I like to use Find someone who when we come back from a long break form school. It's a great way to get kids talking and find out what they did over their break from school. We always find out something interesting.
ruffteacher About 7 years ago

Stand Up, Hand Up, Pair Up

Students were each given a notecard with half of a fact family triangle that was missing two of the numbers. Students used stand up, hand up, pair up to match up with a partner and solve for the missing number in their new fact family triangle. We did this several times so students could make multiple fact families. It took a little bit of practice but eventually they got it and had a blast giving each other high fives and getting to work. 
diedrichk Over 7 years ago

Feedback!

A lot of articles online say to use chart paper and post it notes for a feedback carousel. I decided to use QR codes and Microsoft forms instead. It was much easier for the kids to fill out their feedback on a form. I've done this with post it notes before and kids lose their post it notes and they go every where.

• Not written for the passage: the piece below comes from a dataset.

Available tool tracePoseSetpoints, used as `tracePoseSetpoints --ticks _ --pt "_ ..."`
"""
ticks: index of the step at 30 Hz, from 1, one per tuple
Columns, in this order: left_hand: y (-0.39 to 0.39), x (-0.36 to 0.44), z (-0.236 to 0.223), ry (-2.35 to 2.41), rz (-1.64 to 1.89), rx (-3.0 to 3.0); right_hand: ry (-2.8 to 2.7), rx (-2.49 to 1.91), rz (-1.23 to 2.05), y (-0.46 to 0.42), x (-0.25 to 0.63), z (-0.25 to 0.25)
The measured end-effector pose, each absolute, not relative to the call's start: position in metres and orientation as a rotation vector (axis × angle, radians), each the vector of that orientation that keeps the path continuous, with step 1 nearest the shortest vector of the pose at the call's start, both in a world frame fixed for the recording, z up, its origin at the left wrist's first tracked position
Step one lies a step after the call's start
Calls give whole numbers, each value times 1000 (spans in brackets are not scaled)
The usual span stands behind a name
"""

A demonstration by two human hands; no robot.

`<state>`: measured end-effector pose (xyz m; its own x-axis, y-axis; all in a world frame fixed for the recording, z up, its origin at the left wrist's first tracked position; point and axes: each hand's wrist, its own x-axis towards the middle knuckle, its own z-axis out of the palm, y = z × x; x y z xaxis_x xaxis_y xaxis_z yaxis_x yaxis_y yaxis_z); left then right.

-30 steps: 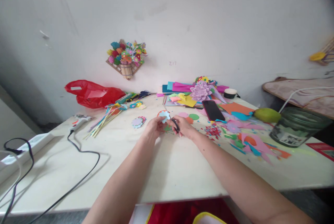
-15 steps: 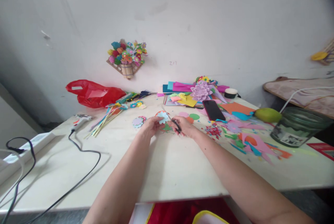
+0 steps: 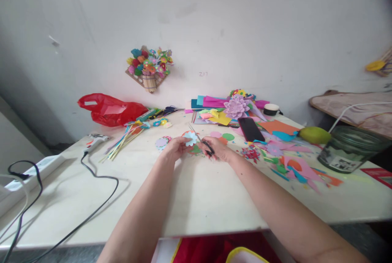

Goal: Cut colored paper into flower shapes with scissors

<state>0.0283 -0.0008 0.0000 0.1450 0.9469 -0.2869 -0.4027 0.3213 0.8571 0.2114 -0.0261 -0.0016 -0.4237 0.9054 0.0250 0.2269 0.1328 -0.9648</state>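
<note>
Pinched in my left hand [image 3: 177, 147] is a light blue flower cutout [image 3: 191, 138] with a scalloped edge. My right hand [image 3: 217, 148] is closed around the black handles of a pair of scissors [image 3: 207, 147]. The blades point up and away, just right of the blue flower; whether they touch it I cannot tell. Under and behind my hands lie orange and green cutouts and small scraps. A lilac flower cutout [image 3: 161, 143] rests on the table left of my left hand, with other flower pieces partly beneath it.
A glue gun [image 3: 97, 142] with its cord, a power strip [image 3: 36, 173] and a red bag [image 3: 113, 110] occupy the left. Rightward are a phone [image 3: 250, 129], coloured scraps [image 3: 300, 169], a green fruit [image 3: 315, 134] and a glass jar [image 3: 346, 148]. Foam sheets [image 3: 211, 101] lie by the wall.
Almost nothing differs. Both hands stay in place with the blue flower and the scissors, with only a slight shift of the fingers and the cutout.
</note>
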Motion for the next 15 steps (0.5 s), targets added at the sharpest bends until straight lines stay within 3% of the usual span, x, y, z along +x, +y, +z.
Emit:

Students traveled to different "Wax Statues" and listened to students talk about who they are pretending to be for the wax museum. Our theme was American Revolutionary Heroes. After listening to speeches, students gave feedback on a microsoft form. 
paigefickbohm Almost 8 years ago

Round Robin

We used the round robin strategy for our reflection after Bloxels group work. The CEO started and answered the question first, then all went around the circle and answered something different than what the person before them said. I explained the strategy before we started, and I pulled us back together before every question. The kids liked it, and it helped give them talk/reflection time as a group. 
mrsnix Almost 8 years ago

Timed Pair Share

Students in my 7/8 ELA class have been paring up (different partner each day) to read chapters of Buddy Not Buddy. After 10 minutes of reading the partners each get 45 secs (teacher timed) to share what they read. Reading continues, but the time to read (10 minutes) decrease by one minute each time, until all pairs finished the chapters. Most pairs are usually finished after the second read (9 minutes). A few pairs will need the additional 8, but not many.

The first day we did this I was very surprised how on task students were. The second day I thought students would be disappointed with having to switch partners, but they weren't. They were just as focused as the first day. They third day went well too. I think it helped that I didn't start this until they were hooked on the book.